The electrode carrier described herein can include a multitude of electrode configurations, such as, a linear electrode array, an electrode array having a planar electrode region configured to have a delivery profile (i.e., a low profile suitable for delivery through a catheter) and expandable to a planar or deployment profile when advanced out of the navigation device. The array can include a planar electrode region includes a foldable structure such that expansion of the planar electrode region from the delivery profile to the planar profile includes unfolding the foldable structure; and/or an array with a planar electrode region that includes an expandable structure such that expansion of the planar electrode region from the delivery profile to the planar profile includes expanding the expandable structure to expose one or more electrodes.

Variations of the present disclosure include a system having a grommet structure configured for placement within an opening in a wall of the vessel, where the grommet structure allows passage of the catheter body or navigation device therethrough.

The present disclosure can include a system having a stent structure having at least one opening in a side of the stent structure for passage of the catheter body or navigation device therethrough when positioned in the vessel.

The stents disclosed herein can include a stent body expandable from a deployment configuration to an expanded configuration; a port extending from a side of the stent body, the port having a passage and having a sharp edge on a free end of the port opposite to the stent body; a polymer covering the port and the sharp edge, wherein the polymer is configured to dissolve or degrade over a period of time, wherein when deployed in a vessel the stent body biases the polymer covering the sharp edge against a wall of the vessel, wherein after the polymer dissolves or degrades, the stent body urges the sharp edge of the port into the wall of the vessel such that the wall of the vessel adheres to a portion of the port to secure the port in place.

The present disclosure also includes methods of transvascular access to a region of a brain. For example, such methods can include advancing a catheter into a vessel; anchoring the catheter within the vessel; passing the catheter through a vessel opening in a wall of the vessel and adjacent to brain tissue; deploying a navigation device from the catheter to a location exterior to the vessel; expanding an expandable structure located at a distal portion of the catheter, where the expandable structure anchors to a location exterior to the vessel; steering the expandable structure to align a travel path from an opening of the expandable structure to a target region; and advancing an electrode carrier from the opening of the expandable structure along the travel path and to the target region.

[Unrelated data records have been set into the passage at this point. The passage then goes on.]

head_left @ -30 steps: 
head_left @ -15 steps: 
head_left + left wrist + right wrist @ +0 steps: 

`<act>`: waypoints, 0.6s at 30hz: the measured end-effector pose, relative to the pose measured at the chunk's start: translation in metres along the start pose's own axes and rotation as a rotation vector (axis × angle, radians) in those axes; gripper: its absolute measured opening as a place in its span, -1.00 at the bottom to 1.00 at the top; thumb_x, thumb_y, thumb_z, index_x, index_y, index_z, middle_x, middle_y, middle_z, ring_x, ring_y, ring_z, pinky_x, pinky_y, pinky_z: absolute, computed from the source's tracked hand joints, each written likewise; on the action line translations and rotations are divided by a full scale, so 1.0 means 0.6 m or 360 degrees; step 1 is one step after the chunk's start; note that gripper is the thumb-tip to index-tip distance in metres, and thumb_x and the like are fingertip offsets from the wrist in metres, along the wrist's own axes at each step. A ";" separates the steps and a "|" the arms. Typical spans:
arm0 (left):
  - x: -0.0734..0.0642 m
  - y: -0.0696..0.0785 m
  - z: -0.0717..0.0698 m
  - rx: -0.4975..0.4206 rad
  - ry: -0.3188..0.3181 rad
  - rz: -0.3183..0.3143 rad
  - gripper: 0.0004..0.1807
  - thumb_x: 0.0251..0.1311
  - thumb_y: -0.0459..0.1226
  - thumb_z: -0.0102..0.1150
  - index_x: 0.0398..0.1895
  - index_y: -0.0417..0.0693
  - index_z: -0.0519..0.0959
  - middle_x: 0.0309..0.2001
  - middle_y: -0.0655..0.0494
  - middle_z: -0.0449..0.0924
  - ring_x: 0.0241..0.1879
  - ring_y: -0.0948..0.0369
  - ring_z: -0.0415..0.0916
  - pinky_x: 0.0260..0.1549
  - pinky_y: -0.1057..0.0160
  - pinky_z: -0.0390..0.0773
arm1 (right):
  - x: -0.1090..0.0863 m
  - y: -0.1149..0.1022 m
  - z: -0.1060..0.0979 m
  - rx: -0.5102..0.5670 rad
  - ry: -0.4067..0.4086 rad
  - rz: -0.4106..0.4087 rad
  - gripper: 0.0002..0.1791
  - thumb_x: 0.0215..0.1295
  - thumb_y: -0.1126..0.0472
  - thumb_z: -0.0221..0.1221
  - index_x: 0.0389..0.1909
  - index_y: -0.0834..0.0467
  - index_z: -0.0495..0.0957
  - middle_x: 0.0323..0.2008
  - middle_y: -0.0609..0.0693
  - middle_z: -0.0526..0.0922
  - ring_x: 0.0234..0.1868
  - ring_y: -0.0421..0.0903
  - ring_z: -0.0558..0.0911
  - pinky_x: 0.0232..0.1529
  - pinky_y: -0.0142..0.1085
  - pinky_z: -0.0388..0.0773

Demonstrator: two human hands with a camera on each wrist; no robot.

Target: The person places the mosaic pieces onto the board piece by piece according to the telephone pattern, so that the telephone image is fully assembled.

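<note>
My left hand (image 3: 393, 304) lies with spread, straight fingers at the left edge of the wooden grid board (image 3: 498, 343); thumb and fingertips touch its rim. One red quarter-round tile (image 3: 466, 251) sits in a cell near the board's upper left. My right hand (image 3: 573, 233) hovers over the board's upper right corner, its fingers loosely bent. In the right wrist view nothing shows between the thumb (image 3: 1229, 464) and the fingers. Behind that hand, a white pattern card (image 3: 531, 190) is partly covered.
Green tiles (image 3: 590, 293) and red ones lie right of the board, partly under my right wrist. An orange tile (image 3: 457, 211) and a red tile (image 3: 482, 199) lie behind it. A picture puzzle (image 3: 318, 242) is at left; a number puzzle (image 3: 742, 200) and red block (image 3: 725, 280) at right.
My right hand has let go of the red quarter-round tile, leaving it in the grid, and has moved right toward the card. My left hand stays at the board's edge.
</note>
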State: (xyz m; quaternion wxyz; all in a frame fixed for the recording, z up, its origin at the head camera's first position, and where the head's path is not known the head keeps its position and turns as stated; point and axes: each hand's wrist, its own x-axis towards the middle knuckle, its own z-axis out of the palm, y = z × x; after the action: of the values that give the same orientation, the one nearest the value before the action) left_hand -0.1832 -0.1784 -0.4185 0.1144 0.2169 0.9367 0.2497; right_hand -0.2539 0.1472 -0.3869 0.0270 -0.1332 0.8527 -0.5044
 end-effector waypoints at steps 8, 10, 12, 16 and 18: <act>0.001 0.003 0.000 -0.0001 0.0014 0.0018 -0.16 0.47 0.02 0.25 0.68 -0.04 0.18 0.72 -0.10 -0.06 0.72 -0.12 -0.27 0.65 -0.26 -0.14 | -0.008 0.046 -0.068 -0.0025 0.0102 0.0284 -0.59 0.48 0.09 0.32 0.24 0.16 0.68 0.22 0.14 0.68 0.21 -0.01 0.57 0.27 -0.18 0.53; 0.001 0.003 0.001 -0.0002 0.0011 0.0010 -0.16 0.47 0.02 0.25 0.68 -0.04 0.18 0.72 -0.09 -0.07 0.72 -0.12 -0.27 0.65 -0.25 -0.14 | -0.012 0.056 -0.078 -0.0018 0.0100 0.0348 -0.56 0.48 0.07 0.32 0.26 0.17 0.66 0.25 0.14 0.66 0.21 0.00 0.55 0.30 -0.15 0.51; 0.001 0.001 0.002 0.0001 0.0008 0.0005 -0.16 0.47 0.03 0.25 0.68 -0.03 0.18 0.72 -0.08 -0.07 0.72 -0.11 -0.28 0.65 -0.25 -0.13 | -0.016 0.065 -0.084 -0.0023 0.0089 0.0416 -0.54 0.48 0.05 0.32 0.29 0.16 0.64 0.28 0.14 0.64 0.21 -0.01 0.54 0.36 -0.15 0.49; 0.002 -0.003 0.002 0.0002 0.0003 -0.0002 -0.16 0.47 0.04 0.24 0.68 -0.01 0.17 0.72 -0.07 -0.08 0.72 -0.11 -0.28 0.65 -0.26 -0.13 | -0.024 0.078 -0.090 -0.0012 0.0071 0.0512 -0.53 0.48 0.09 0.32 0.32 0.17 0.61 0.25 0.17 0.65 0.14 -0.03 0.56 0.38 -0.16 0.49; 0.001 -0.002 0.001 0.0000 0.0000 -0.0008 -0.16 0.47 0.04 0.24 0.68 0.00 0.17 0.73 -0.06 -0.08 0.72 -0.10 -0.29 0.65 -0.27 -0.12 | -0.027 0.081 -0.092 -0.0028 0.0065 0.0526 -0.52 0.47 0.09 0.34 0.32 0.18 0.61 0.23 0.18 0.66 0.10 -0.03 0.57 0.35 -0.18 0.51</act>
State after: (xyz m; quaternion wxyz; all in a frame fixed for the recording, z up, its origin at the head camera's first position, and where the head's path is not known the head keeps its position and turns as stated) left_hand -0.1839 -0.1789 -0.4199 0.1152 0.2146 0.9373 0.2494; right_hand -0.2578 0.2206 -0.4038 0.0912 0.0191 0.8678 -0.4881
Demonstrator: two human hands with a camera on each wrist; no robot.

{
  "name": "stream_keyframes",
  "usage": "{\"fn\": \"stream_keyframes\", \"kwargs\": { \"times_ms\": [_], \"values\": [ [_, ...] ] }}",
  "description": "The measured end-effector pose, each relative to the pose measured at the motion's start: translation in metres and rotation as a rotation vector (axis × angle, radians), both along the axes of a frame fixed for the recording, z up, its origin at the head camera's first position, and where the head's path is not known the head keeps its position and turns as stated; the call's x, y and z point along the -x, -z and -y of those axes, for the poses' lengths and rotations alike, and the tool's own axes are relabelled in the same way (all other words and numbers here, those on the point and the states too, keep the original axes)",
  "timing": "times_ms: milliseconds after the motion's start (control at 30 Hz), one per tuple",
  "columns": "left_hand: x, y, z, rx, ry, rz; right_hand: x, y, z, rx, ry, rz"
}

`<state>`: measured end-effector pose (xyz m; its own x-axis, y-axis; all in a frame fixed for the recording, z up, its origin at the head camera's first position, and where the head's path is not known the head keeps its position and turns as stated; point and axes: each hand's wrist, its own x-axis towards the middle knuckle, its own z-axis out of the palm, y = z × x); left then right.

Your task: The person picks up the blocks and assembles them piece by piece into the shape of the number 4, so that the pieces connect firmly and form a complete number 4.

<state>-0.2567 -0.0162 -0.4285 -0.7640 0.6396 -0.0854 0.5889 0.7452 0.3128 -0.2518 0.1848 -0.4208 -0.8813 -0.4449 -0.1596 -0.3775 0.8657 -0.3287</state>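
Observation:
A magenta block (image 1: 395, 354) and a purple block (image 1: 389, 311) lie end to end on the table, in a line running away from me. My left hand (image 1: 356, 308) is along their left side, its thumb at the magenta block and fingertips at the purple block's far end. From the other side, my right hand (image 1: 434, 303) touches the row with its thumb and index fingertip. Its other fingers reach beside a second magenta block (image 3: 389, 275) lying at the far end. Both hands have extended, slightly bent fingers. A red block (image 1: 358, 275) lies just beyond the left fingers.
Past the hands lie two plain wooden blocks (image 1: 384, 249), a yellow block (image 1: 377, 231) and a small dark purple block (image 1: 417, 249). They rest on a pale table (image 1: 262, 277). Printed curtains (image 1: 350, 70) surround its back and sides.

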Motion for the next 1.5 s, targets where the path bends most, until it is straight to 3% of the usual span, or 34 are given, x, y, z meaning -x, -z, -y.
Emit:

The methods described herein can include an electrode carrier that is advanced over a surface of the brain. Alternatively, or in combination, the methods can include advancing the electrode carrier from the opening of the expandable structure along the travel path and to the target region includes advancing the electrode carrier through a tissue of the brain.

Variations of the present disclosure include a method for expanding an electrode carrier in a planar direction over the target region.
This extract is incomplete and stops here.